I really wish Apple would suggest permissions repairs prior to any system or security updates that come through the software update panel. At least the non-saavy might ask someone more saavy before proceeding. I lost 3 hours of my day to these folks. I am considering turning off the auto-check for software updates on all of their machines. But then there will be many folks that are "exploitable" because they will fall through the cracks and not ever get updated.

Aaaargh.

Why do you assume permissions were the problem? Software Update authenticates to install this update, so it's running as root and as such does not care what the existing permissions are on the disk. If the permissions were wrong after installing the update, yes, that could theoretically cause problems, but they would go away after repairing permissions on the drive, which you have already said did not work. So really, I doubt that permissions had anything to do with this.

My guess would be that something probably went wrong and interrupted the software update, causing either incomplete system files to be on the disk, or prebinding information to get messed up.
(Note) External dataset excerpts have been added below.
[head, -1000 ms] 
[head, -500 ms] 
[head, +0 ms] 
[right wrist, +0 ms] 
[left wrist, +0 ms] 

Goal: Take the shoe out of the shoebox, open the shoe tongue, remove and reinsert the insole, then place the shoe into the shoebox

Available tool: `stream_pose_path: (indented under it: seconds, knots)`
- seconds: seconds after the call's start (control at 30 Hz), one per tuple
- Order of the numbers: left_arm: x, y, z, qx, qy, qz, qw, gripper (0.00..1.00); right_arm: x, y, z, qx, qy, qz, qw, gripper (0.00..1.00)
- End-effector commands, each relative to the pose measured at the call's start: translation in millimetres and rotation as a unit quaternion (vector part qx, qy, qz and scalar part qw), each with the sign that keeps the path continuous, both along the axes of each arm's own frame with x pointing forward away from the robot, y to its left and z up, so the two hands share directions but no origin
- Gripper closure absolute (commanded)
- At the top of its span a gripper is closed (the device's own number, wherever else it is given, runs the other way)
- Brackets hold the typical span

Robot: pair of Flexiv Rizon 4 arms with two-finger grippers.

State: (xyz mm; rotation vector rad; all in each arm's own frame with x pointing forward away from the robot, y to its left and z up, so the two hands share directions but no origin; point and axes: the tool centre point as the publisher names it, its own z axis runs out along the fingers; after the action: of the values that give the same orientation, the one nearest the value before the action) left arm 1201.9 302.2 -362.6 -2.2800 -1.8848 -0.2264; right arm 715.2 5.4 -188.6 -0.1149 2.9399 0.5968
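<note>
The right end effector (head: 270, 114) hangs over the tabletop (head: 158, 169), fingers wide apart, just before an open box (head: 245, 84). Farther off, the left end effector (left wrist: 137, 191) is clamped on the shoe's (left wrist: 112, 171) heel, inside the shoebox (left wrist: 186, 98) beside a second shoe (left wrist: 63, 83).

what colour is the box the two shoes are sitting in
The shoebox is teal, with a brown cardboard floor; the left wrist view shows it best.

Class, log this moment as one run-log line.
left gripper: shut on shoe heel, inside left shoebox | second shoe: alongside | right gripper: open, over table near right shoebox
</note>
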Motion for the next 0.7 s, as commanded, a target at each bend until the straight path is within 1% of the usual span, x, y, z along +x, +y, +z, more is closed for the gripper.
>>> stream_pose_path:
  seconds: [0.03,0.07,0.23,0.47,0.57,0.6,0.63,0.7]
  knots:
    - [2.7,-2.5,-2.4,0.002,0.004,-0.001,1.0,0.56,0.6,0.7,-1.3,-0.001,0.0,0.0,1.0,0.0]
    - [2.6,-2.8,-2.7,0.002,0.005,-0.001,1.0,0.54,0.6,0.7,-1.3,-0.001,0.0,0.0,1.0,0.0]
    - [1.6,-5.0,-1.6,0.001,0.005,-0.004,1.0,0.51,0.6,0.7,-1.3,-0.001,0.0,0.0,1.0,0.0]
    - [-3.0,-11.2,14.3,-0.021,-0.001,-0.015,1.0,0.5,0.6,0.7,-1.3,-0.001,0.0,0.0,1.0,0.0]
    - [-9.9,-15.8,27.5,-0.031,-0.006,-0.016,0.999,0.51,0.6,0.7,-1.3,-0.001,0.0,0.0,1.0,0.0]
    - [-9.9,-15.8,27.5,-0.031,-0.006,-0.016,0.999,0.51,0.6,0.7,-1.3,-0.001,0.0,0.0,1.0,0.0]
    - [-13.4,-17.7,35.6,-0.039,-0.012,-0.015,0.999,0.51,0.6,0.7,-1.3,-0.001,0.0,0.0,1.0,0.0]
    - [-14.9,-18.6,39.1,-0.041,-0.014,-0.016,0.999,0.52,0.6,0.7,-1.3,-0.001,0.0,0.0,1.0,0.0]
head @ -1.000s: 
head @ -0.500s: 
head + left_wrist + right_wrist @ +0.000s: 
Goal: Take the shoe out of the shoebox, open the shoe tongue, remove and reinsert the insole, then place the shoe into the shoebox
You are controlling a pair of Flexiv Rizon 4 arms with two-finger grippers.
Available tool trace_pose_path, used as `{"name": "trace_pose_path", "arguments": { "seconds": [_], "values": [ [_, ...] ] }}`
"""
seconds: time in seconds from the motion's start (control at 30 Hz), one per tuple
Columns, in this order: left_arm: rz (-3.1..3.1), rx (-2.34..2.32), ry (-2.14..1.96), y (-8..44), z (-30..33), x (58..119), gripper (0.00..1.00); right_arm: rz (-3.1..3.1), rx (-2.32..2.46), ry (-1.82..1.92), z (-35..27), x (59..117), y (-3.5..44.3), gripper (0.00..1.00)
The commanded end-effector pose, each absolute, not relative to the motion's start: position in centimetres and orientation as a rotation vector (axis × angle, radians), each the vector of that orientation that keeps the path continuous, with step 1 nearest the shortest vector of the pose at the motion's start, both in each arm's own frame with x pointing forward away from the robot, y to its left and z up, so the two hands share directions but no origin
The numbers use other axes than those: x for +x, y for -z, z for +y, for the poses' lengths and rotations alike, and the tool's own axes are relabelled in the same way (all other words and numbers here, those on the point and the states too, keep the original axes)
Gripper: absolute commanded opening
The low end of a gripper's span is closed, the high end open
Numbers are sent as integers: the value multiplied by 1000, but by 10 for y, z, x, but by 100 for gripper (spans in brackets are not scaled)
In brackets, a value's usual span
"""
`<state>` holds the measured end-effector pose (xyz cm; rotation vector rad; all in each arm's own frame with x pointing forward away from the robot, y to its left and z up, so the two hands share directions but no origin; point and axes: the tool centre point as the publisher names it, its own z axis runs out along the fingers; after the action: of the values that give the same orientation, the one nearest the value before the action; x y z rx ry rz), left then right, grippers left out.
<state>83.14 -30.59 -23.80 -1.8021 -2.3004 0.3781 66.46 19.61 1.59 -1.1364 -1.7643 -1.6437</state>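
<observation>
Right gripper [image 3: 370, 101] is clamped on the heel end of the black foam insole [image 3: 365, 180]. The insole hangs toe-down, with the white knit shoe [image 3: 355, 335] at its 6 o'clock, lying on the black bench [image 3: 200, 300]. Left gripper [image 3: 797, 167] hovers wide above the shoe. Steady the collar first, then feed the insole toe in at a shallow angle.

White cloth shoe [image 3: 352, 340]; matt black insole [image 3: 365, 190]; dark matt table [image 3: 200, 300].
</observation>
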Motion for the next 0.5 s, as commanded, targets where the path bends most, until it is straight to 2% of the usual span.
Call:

For the latter, all you have to do is boot into single-user mode and type these commands:

fsck
mount -uw /
update_prebinding -root / -force
reboot

If there are incomplete system files on the disk, just re-running the security update package on the hard drive usually fixes that (sometimes this nails the prebinding problem if that's an issue, as well).

All in all, I would not disable automatic software update on people's machines! You are doing them a disservice if you do so by leaving their machines vulnerable. Imagine if Windows admins felt this way, the chaos that would result (well, the chaos already does happen, but mostly due to people not checking Windows Update out of ignorance rather than by design).